Ева стояла перед ним, подняв руки, и его взгляд медленно погружался в ее светлые глаза. Он хотел сказать ей: «Не думай больше о нем… Подумай лучше обо мне, хоть чуть-чуть!» Но она продолжала говорить, а ее пальцы колдовали над галстуком.
– Я убью его. Он это заслужил.
Лепра понял, что должен в сотый раз выслушать все ее претензии, которые он знал наизусть, и с возмущением поддакивать. Она любила его потому, что он был ее терпеливым доверенным.
– Я с ним только что столкнулась. Он обнимал эту малышку Брунштейн, а потом имел наглость утверждать, что это неправда. Врет и не краснеет. Боже, как меня от него тошнит! – ее светлые глаза посерели. – Люблю предгрозовое небо, – она пыталась шутить, чтобы скрыть волнение. Но злость переполняла ее. Она была со своей ненавистью наедине. Лепра не в счет. – Я влепила ему пощечину. Он, естественно, мне ее вернул, и от всей души.

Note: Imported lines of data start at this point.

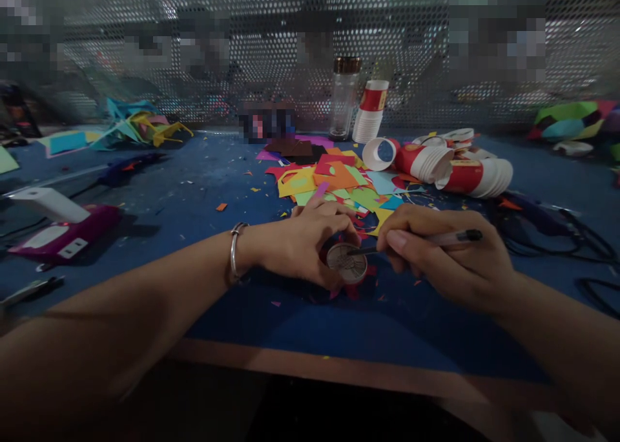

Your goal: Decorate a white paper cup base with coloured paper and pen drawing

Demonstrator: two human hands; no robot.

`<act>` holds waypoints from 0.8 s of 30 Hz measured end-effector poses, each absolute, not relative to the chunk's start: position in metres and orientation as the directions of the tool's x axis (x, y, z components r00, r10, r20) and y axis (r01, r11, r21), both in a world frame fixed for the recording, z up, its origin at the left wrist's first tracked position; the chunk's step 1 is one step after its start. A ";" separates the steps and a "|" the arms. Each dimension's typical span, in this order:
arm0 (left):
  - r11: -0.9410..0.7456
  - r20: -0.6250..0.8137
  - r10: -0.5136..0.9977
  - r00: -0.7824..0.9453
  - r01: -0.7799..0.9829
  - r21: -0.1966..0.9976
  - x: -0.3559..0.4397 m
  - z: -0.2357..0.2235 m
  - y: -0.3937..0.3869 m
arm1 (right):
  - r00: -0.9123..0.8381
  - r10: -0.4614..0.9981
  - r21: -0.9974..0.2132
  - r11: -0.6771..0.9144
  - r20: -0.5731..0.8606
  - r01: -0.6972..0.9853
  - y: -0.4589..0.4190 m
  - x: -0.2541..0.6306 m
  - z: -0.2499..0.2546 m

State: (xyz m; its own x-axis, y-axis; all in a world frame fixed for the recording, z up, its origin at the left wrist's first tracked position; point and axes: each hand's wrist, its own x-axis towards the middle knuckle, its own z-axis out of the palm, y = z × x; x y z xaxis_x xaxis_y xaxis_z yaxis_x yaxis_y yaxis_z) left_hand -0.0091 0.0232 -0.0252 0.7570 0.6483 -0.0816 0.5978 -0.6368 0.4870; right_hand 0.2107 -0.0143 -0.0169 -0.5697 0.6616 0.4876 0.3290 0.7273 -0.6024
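My left hand is closed round a small round disc-like object, which it holds tilted on the blue table. A silver bangle sits on that wrist. My right hand grips a pen lying across the fingers, with its dark tip resting on the disc's face. Red paper scraps lie under the disc.
A heap of coloured paper pieces lies just behind my hands. Paper cups lie toppled at the right; a stack of cups and a clear jar stand behind. Glue guns and cables lie on both sides.
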 end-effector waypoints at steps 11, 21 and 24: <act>-0.617 -0.055 0.668 0.743 0.593 0.517 -0.012 -0.023 0.022 | -0.571 0.679 -0.617 0.708 0.462 0.342 -0.014 0.214 -0.018; -0.594 -0.069 0.676 0.734 0.598 0.537 -0.013 -0.024 0.022 | -0.572 0.657 -0.602 0.731 0.492 0.322 -0.016 0.212 -0.016; -0.587 -0.074 0.675 0.734 0.595 0.550 -0.014 -0.024 0.023 | -0.574 0.650 -0.600 0.736 0.498 0.313 -0.016 0.212 -0.016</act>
State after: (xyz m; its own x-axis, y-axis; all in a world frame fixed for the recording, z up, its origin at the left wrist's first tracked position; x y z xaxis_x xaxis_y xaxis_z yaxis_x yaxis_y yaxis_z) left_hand -0.0138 0.0231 -0.0243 0.7343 0.6747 -0.0744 0.5947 -0.5867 0.5496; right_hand 0.2118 -0.0159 -0.0163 -0.5743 0.6500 0.4977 0.3133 0.7362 -0.5999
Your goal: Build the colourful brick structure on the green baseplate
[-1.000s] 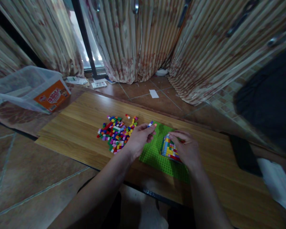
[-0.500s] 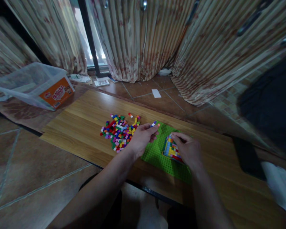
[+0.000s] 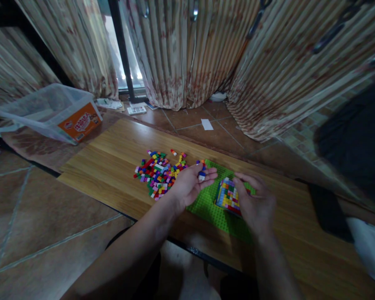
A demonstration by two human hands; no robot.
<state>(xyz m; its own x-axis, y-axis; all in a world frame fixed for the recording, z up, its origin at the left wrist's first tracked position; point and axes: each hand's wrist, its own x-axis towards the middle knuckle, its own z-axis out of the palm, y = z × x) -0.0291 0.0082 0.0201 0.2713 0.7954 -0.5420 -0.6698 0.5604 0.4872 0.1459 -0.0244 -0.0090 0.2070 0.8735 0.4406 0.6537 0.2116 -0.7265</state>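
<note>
My left hand (image 3: pixel 190 185) lies palm up over the left edge of a green baseplate (image 3: pixel 206 204), fingers spread, with a few small bricks (image 3: pixel 201 173) resting on the palm. My right hand (image 3: pixel 256 202) hovers at the right side of a multicoloured brick block (image 3: pixel 226 196) built on the baseplate, fingers loosely curled beside it. Whether they touch the block is unclear. A pile of loose coloured bricks (image 3: pixel 158 173) lies on the wooden table just left of my left hand.
The low wooden table (image 3: pixel 112 154) stands on a tiled floor. A clear plastic bin (image 3: pixel 50 110) with an orange label sits at the far left. Striped curtains hang behind. A dark flat object (image 3: pixel 329 212) and white cloth (image 3: pixel 368 248) lie at right.
My left hand has turned from a pinch to an open palm with small bricks lying on it. My right hand has shifted right, off the top of the block.
</note>
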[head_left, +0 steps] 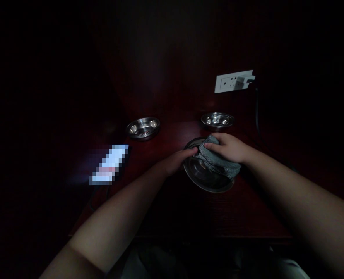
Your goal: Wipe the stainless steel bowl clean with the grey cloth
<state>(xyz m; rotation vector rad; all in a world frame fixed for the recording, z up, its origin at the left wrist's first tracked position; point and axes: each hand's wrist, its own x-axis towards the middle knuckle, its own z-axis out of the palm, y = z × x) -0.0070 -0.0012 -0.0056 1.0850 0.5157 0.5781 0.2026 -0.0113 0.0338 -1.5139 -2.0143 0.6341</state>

– Но, – решился Лепра, – он же не в первый раз тебе изменяет.
– Да пусть изменяет, плевать я хотела! Но надо же иметь мужество в этом признаться! Он мне лгал все двадцать лет. Мы еще не поженились, а он уже мне лгал. Никогда не прощу! Утешал меня, баюкал: «Ты у меня одна, ты моя самая любимая», а потом спал с первой попавшейся девкой.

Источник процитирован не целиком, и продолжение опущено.